Installés dans son bureau du commissariat d’Orphea, Anna et moi poursuivions notre enquête. Le voyage de Stephanie à Los Angeles restait un mystère total. C’est à son retour de Californie qu’elle s’était soudain rapprochée du policier Sean O’Donnell, insistant pour accéder à la salle des archives de la police. Qu’avait-elle pu découvrir là-bas ? Nous contactâmes l’hôtel où elle était restée mais sans que cela soit d’aucune utilité. En revanche, en nous penchant sur ses allers-retours réguliers vers New York – trahis par les débits de sa carte de crédit aux péages –, nous découvrîmes qu’elle avait reçu des amendes pour stationnement prolongé ou illégal – et même une mise en fourrière – toujours dans la même rue. Anna trouva sans difficulté la liste des différents établissements de la rue : restaurants, médecins, avocats, chiropraticiens, laverie. Mais surtout : la rédaction de la Revue des lettres new-yorkaises.

— Comment est-ce possible ? m’interrogeai-je. La mère de Stephanie m’a affirmé que sa fille avait été licenciée en septembre de la Revue des lettres new-yorkaises, raison pour laquelle elle est venue à Orphea. Pourquoi aurait-elle continué à se rendre là-bas ? Ça n’a aucun sens.

— En tout cas, me dit Anna, les dates de passage aux péages coïncident avec les contraventions reçues. Et d’après ce que je vois ici, les emplacements où elle a été verbalisée semblent être à proximité immédiate de l’entrée de l’immeuble où se trouvent les locaux de la Revue. Appelons le rédacteur en chef de la Revue pour lui demander des explications, proposa-t-elle en décrochant son téléphone.

Elle n’eut pas le temps de composer le numéro car au même moment on frappa à la porte de son bureau. C’était le responsable de la brigade scientifique de la police d’État.

— Je vous apporte le résultat de ce que nous avons trouvé dans l’appartement et la voiture de Stephanie Mailer, nous dit-il en agitant une lourde enveloppe. Et je pense que ça va vous intéresser.

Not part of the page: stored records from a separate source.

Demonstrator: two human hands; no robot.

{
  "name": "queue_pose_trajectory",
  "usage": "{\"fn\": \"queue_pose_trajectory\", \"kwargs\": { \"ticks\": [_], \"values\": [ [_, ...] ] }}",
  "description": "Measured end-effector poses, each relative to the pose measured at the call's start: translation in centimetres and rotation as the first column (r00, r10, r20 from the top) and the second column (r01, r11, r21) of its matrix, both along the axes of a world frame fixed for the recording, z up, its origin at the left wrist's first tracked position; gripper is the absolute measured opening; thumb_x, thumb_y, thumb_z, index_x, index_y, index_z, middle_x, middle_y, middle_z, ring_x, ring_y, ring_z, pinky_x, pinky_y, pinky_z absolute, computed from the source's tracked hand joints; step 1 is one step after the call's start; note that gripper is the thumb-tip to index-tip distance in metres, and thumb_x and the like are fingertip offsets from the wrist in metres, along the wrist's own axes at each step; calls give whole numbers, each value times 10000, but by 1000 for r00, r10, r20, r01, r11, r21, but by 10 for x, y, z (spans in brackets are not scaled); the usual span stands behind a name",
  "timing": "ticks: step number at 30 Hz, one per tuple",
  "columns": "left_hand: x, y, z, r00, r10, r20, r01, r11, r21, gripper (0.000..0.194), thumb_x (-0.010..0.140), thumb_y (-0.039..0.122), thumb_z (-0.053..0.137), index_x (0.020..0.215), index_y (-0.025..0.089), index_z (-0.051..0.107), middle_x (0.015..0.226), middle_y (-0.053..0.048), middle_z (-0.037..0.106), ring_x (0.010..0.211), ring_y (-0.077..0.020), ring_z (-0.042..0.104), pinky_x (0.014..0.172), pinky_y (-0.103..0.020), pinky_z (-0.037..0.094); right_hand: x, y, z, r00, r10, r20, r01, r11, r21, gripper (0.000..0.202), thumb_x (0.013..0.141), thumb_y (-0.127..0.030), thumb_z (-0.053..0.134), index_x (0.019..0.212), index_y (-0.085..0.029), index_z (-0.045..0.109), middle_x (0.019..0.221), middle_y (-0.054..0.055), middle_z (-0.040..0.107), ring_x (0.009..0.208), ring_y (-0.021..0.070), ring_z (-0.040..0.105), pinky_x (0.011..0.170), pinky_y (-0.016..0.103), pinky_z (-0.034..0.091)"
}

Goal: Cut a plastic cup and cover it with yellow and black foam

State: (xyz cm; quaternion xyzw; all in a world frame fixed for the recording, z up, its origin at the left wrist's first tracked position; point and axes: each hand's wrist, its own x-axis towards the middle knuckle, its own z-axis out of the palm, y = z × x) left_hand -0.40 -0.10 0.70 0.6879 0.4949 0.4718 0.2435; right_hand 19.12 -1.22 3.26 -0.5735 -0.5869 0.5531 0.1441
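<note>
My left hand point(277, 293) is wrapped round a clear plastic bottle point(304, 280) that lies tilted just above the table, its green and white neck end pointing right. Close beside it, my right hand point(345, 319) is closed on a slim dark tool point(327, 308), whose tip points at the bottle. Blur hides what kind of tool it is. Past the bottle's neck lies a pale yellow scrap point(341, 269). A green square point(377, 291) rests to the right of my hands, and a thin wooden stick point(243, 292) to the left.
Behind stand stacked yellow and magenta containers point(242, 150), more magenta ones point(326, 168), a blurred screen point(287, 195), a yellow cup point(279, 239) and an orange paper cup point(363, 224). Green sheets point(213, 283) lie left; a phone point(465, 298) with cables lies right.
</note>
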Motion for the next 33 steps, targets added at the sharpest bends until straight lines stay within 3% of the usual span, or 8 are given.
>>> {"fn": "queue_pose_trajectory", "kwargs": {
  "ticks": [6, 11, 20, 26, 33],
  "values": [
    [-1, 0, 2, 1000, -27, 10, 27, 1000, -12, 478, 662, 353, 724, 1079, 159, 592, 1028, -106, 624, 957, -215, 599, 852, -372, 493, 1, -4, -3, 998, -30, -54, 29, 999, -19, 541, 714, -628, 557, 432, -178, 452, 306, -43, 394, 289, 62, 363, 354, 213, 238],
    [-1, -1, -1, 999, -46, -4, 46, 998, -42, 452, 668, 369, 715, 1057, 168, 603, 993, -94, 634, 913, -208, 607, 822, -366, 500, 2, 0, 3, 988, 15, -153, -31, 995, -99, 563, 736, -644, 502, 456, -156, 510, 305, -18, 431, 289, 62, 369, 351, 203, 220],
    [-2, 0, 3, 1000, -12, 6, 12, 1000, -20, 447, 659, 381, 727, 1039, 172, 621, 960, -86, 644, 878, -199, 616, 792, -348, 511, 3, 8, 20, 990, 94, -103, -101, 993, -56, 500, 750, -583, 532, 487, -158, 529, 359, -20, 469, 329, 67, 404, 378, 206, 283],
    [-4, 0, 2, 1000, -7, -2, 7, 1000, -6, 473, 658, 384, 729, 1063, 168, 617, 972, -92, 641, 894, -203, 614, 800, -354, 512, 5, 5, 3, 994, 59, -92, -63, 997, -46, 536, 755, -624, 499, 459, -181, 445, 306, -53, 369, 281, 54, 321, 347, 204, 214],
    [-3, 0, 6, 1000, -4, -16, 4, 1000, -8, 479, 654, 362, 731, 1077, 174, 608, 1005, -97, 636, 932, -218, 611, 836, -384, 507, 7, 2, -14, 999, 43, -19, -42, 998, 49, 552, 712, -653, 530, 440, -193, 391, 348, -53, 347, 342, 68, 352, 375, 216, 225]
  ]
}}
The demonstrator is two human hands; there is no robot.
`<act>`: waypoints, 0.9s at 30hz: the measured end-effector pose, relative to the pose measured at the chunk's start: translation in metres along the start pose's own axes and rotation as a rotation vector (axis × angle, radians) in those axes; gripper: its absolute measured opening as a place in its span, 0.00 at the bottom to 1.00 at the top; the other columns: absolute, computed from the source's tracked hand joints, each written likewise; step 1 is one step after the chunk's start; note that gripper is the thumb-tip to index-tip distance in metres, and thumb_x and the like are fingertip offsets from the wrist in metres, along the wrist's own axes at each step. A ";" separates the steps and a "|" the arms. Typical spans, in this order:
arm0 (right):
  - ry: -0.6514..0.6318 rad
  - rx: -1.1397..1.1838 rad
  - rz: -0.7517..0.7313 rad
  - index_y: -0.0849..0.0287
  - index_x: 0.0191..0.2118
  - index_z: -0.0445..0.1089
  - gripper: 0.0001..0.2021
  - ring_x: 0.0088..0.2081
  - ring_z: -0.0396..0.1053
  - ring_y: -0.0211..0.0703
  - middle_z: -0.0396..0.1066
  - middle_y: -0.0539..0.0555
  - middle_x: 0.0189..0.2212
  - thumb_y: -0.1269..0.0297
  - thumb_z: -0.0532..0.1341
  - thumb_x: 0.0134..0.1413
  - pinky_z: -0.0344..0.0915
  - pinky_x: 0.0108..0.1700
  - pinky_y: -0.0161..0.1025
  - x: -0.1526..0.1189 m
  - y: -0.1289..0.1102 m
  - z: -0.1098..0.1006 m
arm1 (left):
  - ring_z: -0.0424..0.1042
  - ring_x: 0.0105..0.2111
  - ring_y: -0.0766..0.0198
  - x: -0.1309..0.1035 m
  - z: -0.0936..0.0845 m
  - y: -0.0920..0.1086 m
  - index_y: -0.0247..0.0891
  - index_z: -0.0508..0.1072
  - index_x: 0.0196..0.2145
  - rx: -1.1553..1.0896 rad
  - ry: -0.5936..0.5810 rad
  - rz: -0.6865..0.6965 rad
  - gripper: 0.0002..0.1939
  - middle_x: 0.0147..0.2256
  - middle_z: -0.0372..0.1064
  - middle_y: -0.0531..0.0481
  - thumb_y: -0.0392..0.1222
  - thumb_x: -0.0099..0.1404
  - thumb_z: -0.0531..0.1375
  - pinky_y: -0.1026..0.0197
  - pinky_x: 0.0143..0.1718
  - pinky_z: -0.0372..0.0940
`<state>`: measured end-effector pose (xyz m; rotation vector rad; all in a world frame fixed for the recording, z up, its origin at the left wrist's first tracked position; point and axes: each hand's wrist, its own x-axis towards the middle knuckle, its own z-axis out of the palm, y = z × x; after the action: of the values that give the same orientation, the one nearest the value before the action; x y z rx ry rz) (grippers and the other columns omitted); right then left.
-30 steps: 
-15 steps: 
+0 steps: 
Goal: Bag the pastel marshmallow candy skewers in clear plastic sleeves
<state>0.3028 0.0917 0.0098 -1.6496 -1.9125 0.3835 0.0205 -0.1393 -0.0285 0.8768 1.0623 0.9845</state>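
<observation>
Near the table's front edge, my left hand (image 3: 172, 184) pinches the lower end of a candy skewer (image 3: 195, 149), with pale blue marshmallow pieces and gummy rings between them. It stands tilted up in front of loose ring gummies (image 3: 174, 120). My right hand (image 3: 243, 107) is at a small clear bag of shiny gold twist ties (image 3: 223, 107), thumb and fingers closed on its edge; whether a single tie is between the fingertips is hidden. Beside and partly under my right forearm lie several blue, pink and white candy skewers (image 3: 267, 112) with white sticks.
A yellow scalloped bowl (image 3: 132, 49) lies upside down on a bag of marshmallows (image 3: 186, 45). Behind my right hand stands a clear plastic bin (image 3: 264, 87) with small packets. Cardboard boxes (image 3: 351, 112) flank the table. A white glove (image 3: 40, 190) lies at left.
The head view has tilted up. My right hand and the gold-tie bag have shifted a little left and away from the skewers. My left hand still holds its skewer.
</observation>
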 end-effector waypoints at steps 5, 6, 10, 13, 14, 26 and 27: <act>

Il s’assit sur le bord de la table de réunion.

— Commençons par l’appartement, dit-il. Je vous confirme qu’il s’agit d’un incendie criminel. Les lieux ont été arrosés de produits accélérants. Et si vous aviez un doute, ce n’est certainement pas Stephanie Mailer qui a mis le feu.

— Pourquoi dites-vous cela ? demandai-je.

Le policier brandit un sac en plastique contenant des liasses de billets :

— Nous avons trouvé 10 000 dollars en liquide dans l’appartement, cachés dans le réservoir d’une cafetière italienne en fonte. Ils sont intacts.

Anna dit alors :

— Effectivement, si j’étais Stephanie et que j’avais caché 10 000 dollars en liquide chez moi, je prendrais la peine de les récupérer avant de mettre le feu à mon appartement.

— Et dans la voiture, demandai-je au policier, qu’avez-vous trouvé ?

— Malheureusement aucune trace d’ADN en dehors de celles de Stephanie elle-même. Nous avons pu comparer avec un prélèvement sur ses parents. En revanche, nous avons retrouvé une note manuscrite assez énigmatique, sous le siège conducteur et dont l’écriture serait celle de Stephanie.

Le policier replongea la main dans son enveloppe et en sortit un troisième sac en plastique qui contenait une feuille arrachée à un cahier d’écolier, et sur laquelle il était inscrit :

La Nuit noire — Festival de théâtre d’Orphea

En parler à Michael Bird

La Nuit noire ! s’écria Anna, comme l’inscription laissée à la place du dossier de police sur le quadruple meurtre de 1994.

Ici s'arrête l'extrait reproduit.